WEB本の雑誌

5月21日(水)

 大好きな書店のひとつ中村橋のN書店さんを訪問。

 ここのお店については何度も書いているので詳しいことは重複になるから避けるが、町の書店さんのなかで非常に奮闘しているお店のひとつだろう。
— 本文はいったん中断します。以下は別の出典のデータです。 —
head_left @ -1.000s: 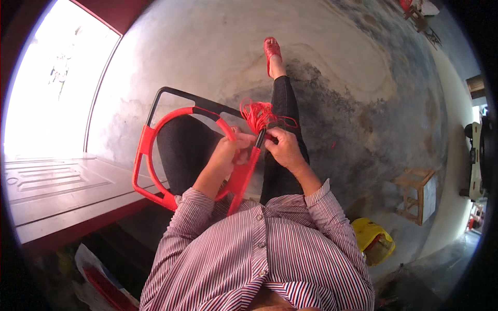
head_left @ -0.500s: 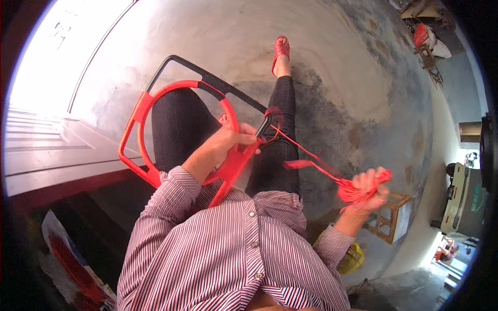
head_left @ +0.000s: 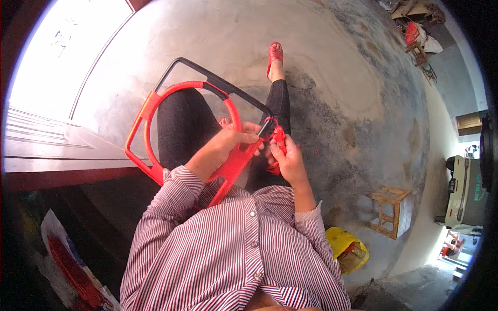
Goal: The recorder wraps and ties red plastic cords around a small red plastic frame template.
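Across my lap lies a black frame with an inner ring, most of it wound in red cord. My left hand is closed on the frame at the end of the wrapping, by a short bare black stretch near its right corner. Close to that corner, my right hand grips a bundle of red cord, some of which hangs below the fingers. The cord meets the frame at the corner, between the two hands. My fingertips there are partly hidden.
A small wooden stool stands to the right, with a yellow bag nearer me. At the lower left lies a pale bag holding something red. A white panelled door is at the left. Another stool is at the far right.
My right hand has swung in from the far right to the frame's corner, bringing the cord bundle along. The stretched cord has gone slack. My left hand keeps its hold.
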`<state>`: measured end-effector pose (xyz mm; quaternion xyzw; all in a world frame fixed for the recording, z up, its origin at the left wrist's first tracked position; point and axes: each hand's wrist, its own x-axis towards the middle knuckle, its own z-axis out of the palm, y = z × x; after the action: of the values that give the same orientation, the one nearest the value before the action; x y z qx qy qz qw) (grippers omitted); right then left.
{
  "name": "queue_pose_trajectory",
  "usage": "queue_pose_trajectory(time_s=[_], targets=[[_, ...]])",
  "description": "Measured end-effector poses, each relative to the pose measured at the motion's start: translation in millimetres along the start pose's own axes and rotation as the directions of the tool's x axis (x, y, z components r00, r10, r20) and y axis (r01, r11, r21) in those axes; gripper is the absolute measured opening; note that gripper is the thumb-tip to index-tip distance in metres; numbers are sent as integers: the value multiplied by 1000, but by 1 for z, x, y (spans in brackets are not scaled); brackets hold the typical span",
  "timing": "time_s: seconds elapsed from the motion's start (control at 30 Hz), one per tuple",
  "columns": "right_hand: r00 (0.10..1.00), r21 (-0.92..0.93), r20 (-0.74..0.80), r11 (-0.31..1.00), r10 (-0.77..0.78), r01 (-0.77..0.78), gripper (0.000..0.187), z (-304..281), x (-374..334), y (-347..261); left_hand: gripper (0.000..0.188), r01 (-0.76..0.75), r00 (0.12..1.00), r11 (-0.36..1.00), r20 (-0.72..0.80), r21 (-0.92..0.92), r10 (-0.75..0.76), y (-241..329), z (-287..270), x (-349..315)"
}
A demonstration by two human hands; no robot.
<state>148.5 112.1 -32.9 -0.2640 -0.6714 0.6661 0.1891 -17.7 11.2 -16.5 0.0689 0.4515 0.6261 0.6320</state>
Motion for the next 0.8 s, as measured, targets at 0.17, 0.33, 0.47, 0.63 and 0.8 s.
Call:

 特に単行本は、店長のTさんが「ジュンク堂にも負けたくない」と半分笑いながら話す、その心意気が伝わる素晴らしい棚だ。それは決してセレクト型でなく、なるべく多くの本を揃えるため1冊、2冊の棚差しが基本で、その品揃えが溜まらない。

 たった40坪のお店で、これだけ充実した品揃えであれば、この町のお客さんはここでほぼ欲しいものが手に入るのでないかと思わされる。もし書店だけで住む場所を決めろと言われたら僕は間違いなくこの中村橋を選ぶ。

 レジ廻りで邪魔にならないようT店長さんと話していると、ふとした違いに気づく。
「あれ? Tさんのところ、遊戯王とかのカード類がないですね?」
とその思ったまま質問すると、T店長さんはビッシと一言返される。
「うちは本屋だからね」

 思わず背筋が伸びて、痺れさせられる。
 31歳にもなってこんなことを書くのはとても恥ずかしいが、僕はTさんみたいな大人になりたい。